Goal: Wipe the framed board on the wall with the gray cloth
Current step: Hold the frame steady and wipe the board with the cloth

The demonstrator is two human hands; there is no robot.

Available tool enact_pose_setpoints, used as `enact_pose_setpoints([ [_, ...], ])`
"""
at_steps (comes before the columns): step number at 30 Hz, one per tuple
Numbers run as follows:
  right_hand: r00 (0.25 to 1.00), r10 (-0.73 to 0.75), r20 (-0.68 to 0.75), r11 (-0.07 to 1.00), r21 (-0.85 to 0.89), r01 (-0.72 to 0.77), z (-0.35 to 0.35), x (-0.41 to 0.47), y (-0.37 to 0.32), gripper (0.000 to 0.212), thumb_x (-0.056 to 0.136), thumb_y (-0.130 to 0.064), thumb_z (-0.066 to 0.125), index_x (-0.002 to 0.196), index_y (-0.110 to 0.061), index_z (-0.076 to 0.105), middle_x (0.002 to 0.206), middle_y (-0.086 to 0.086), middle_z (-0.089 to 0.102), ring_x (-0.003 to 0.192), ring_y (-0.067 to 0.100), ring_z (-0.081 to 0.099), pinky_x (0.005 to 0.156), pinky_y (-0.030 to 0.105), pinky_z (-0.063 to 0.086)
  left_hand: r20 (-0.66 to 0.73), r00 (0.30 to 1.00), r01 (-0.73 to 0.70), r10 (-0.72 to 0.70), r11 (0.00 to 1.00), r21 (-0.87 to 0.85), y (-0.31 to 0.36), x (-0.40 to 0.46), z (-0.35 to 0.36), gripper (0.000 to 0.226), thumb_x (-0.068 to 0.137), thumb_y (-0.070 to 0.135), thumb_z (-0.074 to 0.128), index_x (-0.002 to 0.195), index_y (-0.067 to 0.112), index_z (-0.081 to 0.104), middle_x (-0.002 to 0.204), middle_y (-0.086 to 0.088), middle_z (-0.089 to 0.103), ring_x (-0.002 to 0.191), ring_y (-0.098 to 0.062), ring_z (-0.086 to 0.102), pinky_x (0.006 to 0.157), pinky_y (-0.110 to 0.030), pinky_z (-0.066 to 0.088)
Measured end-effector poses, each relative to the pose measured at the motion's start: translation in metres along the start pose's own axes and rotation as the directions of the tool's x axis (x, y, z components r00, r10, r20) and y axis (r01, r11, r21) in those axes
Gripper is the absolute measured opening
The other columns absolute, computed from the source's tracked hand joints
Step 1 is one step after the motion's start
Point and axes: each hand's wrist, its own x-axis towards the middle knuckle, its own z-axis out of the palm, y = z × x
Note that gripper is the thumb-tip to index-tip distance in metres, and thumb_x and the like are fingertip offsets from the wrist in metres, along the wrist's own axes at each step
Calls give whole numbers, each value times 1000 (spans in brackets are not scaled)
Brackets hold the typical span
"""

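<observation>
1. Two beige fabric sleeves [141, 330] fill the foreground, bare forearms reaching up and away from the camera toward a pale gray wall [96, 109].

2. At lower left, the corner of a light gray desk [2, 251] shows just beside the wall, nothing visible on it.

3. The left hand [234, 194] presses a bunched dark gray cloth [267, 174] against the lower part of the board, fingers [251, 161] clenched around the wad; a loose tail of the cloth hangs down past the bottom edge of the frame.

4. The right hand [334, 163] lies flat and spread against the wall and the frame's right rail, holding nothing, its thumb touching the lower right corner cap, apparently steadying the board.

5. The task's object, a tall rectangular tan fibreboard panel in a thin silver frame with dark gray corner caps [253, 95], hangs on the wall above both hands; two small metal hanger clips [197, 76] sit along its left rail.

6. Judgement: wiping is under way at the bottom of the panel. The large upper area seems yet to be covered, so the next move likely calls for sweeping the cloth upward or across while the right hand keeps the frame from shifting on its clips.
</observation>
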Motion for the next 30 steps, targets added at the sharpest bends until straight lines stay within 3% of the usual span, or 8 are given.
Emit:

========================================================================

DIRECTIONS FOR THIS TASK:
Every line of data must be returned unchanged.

EXERCISE RESPONSE:
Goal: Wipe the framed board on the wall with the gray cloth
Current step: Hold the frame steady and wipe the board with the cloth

The demonstrator is two human hands; there is no robot.

Available tool enact_pose_setpoints, used as `enact_pose_setpoints([ [_, ...], ])`
"""
at_steps (comes before the columns): step number at 30 Hz, one per tuple
Numbers run as follows:
  right_hand: r00 (0.25 to 1.00), r10 (-0.73 to 0.75), r20 (-0.68 to 0.75), r11 (-0.07 to 1.00), r21 (-0.85 to 0.89), r01 (-0.72 to 0.77), z (-0.35 to 0.35), x (-0.41 to 0.47), y (-0.37 to 0.32), gripper (0.000 to 0.212), thumb_x (-0.056 to 0.136), thumb_y (-0.130 to 0.064), thumb_z (-0.066 to 0.125), index_x (-0.002 to 0.196), index_y (-0.110 to 0.061), index_z (-0.076 to 0.105), middle_x (0.002 to 0.206), middle_y (-0.086 to 0.086), middle_z (-0.089 to 0.102), ring_x (-0.003 to 0.192), ring_y (-0.067 to 0.100), ring_z (-0.081 to 0.099), pinky_x (0.005 to 0.156), pinky_y (-0.030 to 0.105), pinky_z (-0.063 to 0.086)
  left_hand: r20 (-0.66 to 0.73), r00 (0.30 to 1.00), r01 (-0.73 to 0.70), r10 (-0.72 to 0.70), r11 (0.00 to 1.00), r21 (-0.87 to 0.85), y (-0.31 to 0.36), x (-0.40 to 0.46), z (-0.35 to 0.36), gripper (0.000 to 0.226), thumb_x (-0.068 to 0.137), thumb_y (-0.070 to 0.135), thumb_z (-0.074 to 0.128), index_x (-0.002 to 0.195), index_y (-0.067 to 0.112), index_z (-0.081 to 0.104), middle_x (-0.002 to 0.204), middle_y (-0.086 to 0.088), middle_z (-0.089 to 0.103), ring_x (-0.002 to 0.191), ring_y (-0.098 to 0.062), ring_z (-0.086 to 0.102), pinky_x (0.006 to 0.157), pinky_y (-0.110 to 0.030), pinky_z (-0.066 to 0.088)
Measured end-effector poses, each relative to the pose measured at the motion's start: translation in metres along the start pose's own axes and rotation as the directions of the tool's x axis (x, y, z components r00, r10, r20) and y axis (r01, r11, r21) in those axes
Gripper is the absolute measured opening
The other columns absolute, computed from the source's tracked hand joints
Step 1 is one step after the motion's start
Point and axes: each hand's wrist, its own x-axis towards the middle knuckle, its own z-axis out of the palm, y = z × x
Note that gripper is the thumb-tip to index-tip distance in metres, and thumb_x and the like are fingertip offsets from the wrist in metres, along the wrist's own axes at each step
Calls give whole numbers, each value times 1000 (spans in brackets are not scaled)
Brackets hold the typical span
"""

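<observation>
1. Two beige fabric sleeves [141, 330] fill the foreground, bare forearms reaching up and away from the camera toward a pale gray wall [96, 109].

2. At lower left, the corner of a light gray desk [2, 251] shows just beside the wall, nothing visible on it.

3. The left hand [234, 194] presses a bunched dark gray cloth [267, 174] against the lower part of the board, fingers [251, 161] clenched around the wad; a loose tail of the cloth hangs down past the bottom edge of the frame.

4. The right hand [334, 163] lies flat and spread against the wall and the frame's right rail, holding nothing, its thumb touching the lower right corner cap, apparently steadying the board.

5. The task's object, a tall rectangular tan fibreboard panel in a thin silver frame with dark gray corner caps [253, 95], hangs on the wall above both hands; two small metal hanger clips [197, 76] sit along its left rail.

6. Judgement: wiping is under way at the bottom of the panel. The large upper area seems yet to be covered, so the next move likely calls for sweeping the cloth upward or across while the right hand keeps the frame from shifting on its clips.
</observation>
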Motion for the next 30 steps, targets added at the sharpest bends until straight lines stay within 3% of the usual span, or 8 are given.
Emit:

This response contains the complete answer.